• Assignment
Every line from the one containing "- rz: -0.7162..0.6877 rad" to the end of the data below should be copied exactly, but pictures should not.

• Source data
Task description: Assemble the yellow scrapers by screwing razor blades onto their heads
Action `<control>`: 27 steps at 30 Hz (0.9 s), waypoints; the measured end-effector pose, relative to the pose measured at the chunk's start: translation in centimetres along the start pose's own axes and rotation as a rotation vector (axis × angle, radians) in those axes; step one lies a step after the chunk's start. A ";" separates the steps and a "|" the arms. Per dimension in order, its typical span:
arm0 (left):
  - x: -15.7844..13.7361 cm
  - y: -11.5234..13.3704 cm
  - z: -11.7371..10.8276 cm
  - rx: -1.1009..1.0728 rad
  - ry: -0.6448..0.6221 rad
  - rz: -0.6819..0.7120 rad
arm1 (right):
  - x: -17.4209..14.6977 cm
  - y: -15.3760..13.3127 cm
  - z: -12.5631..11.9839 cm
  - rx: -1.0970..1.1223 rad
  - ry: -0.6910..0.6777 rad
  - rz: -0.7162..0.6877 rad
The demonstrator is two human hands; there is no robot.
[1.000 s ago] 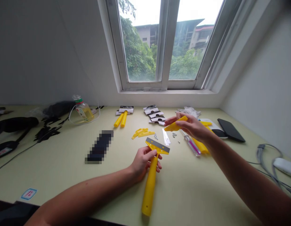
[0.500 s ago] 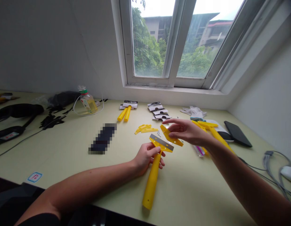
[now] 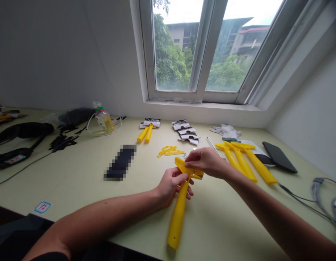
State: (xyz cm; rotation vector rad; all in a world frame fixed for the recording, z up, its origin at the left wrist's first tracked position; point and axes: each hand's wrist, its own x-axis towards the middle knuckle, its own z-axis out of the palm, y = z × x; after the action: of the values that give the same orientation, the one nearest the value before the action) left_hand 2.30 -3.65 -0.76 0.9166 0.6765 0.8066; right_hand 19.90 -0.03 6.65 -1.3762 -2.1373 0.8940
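Note:
My left hand is closed around the neck of a yellow scraper, its thumb near the head and the handle slanting down toward me. With my right hand I pinch a yellow blade cover plate that lies over the scraper's head. Most of the metal blade is hidden beneath the plate; a bit shows at the right end. Just beyond the head are loose yellow cover plates and a small pile of screws, partly covered by my right hand.
Three yellow scrapers lie right of my hand, near a screwdriver. Printed card sleeves, two yellow handles and a white glove lie toward the window. A pixelated dark object and a bottle are at left.
The cover plate, held apart above the scraper before, is now against its head and covers most of the blade. My right hand has moved down and nearer my left.

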 end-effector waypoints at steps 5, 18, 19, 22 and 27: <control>0.0 0.0 0.0 -0.007 -0.005 0.002 | -0.1 -0.3 -0.1 -0.111 0.032 -0.018; -0.1 0.1 0.1 0.008 0.005 0.004 | 0.1 0.3 -0.6 -0.004 -0.005 0.021; -0.1 0.1 0.1 0.013 0.004 0.009 | 0.1 0.4 -0.5 -0.007 -0.004 0.019; 0.0 0.0 0.0 0.022 0.006 0.019 | 0.1 0.4 -0.3 -0.014 -0.011 0.003; 0.0 -0.1 0.0 0.015 0.005 0.010 | -0.1 0.0 -0.3 -0.071 -0.026 -0.029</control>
State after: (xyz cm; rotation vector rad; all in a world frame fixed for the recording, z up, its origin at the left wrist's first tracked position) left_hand 2.28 -3.68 -0.82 0.9328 0.6837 0.8139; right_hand 20.18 -0.07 6.83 -1.3713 -2.2220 0.8365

• The completed task
  - rz: -0.7162..0.6877 rad
The demonstrator is two human hands; there is no robot.
[1.000 s ago] 
[0.500 s ago] 
[now] 
State: (xyz cm; rotation vector rad; all in a world frame fixed for the recording, z up, its origin at the left wrist's first tracked position; point and axes: each hand's wrist, its own x-axis towards the middle knuckle, its own z-axis out of the palm, y = z × x; after the action: of the values that give the same orientation, the one nearest the value before the action) left_hand 2.30 -3.65 -0.76 0.9166 0.6765 0.8066; right_hand 19.90 -0.03 6.65 -1.3762 -2.1373 0.8940
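Note:
My left hand is closed around the neck of a yellow scraper, its thumb near the head and the handle slanting down toward me. With my right hand I pinch a yellow blade cover plate that lies over the scraper's head. Most of the metal blade is hidden beneath the plate; a bit shows at the right end. Just beyond the head are loose yellow cover plates and a small pile of screws, partly covered by my right hand.
Three yellow scrapers lie right of my hand, near a screwdriver. Printed card sleeves, two yellow handles and a white glove lie toward the window. A pixelated dark object and a bottle are at left.
The cover plate, held apart above the scraper before, is now against its head and covers most of the blade. My right hand has moved down and nearer my left.
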
 end-effector waypoints at steps 5, 18, 19, 22 and 27: <control>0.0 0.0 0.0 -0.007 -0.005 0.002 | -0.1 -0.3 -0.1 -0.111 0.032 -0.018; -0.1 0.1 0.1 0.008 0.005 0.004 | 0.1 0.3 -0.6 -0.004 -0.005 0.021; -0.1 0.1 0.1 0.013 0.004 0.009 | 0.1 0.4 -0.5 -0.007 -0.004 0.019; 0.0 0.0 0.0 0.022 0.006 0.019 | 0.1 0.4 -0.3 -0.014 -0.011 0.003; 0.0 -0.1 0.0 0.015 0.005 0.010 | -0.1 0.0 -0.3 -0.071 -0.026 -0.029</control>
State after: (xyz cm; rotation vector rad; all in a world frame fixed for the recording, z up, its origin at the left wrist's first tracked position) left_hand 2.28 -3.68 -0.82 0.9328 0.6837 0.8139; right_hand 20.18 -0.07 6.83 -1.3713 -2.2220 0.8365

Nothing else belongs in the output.